His hair had grown back, at least to the point where it might be called hair again rather than stubble, and it had reappeared as red as the day it had had to be cut off. Others had not been so lucky, being sent white with horror or with the ravages of disease or serious injury in Mogilyovka.

“What might I call you?” he answered to Kostya’s first inquiries after his welfare.

“Konstantin,” Kostya said. “Konstantin Aleksandrovich Prilukhov. People call me Kostya. Prilukhov is spelled with a kha” – a letter, written in the Krovot alphabet as X, which represented a cross between K and H.

“How else might it be spelled?” Piech asked.

“That was what was written on my birth certificate,” Kostya answered, averting his gaze to the floor. Piech understood Kostya’s reluctance to meet his gaze. It wasn’t done to look one’s social or military superior in the eyes.

“That’s good enough for me,” Piech said. “Private, are you? May I ask…”

“…I was told that I had to come here, that there was no use for me at the front. I turned eighteen in Lipien” – the seventh month, Linden – “and I enlisted as soon as I could, but it’s too bad I…”

“Don’t panic,” Piech said. “I was only going to ask whether you knew if my family know I’m here.”

Kostya went red with embarrassment and apologised for his selfish behaviour. Piech could tell his familiarity might have induced the young man to speak out of turn, and did not particularly care to admonish him or report him to his sergeant. Alone in the hospital and without other company, having a someone to talk to regularly was a blessing. He might as well get to know him.

“But it must have been very frustrating. I do know boys who lied about their age, but I sent them back to their mothers. It’s not a place for …a teenager.” He used the Salvat word nastolatek, which could mean anything from eleven to nineteen.

Kostya queried the word, out of place in their mutual language. When Piech explained, “But some of my friends look older than they actually are.”

“I can always tell a man’s age almost to the minute. Thirteenth of Lipien, ‘fifty-fifth, am I right? Good grief, my nephew Michal was born in the ‘fifty-ninth, almost exactly four years younger than you.

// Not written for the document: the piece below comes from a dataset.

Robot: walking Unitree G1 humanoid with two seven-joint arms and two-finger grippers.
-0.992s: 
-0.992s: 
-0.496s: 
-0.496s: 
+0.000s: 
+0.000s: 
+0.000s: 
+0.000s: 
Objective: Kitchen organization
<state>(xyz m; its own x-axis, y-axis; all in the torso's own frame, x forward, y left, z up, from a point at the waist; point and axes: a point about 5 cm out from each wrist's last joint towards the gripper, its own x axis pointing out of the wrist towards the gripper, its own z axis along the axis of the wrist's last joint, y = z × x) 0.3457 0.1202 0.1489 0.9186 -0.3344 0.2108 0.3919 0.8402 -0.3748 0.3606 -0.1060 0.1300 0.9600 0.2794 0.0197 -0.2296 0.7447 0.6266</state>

What a difference that makes at your age – the irritating little brat’s barely out of short trousers.”

“Yes, sir.” The young man’s eyes widened, impressed.

“There wasn’t a temptation for you to do the same?”

“I had to get the permission of my master, sir. I did think about running away, but I wanted somewhere to go back to when the war was over.”

“Yes, of course. That was good of you – too few young men in your position consider either their future prospects or the feelings of their masters. So – do my family know or not?”

Kostya replied to Piech’s last question that he would make inquiries. He picked up the enamel mug of soup and handed it to the frail captain, saluted, and left the room.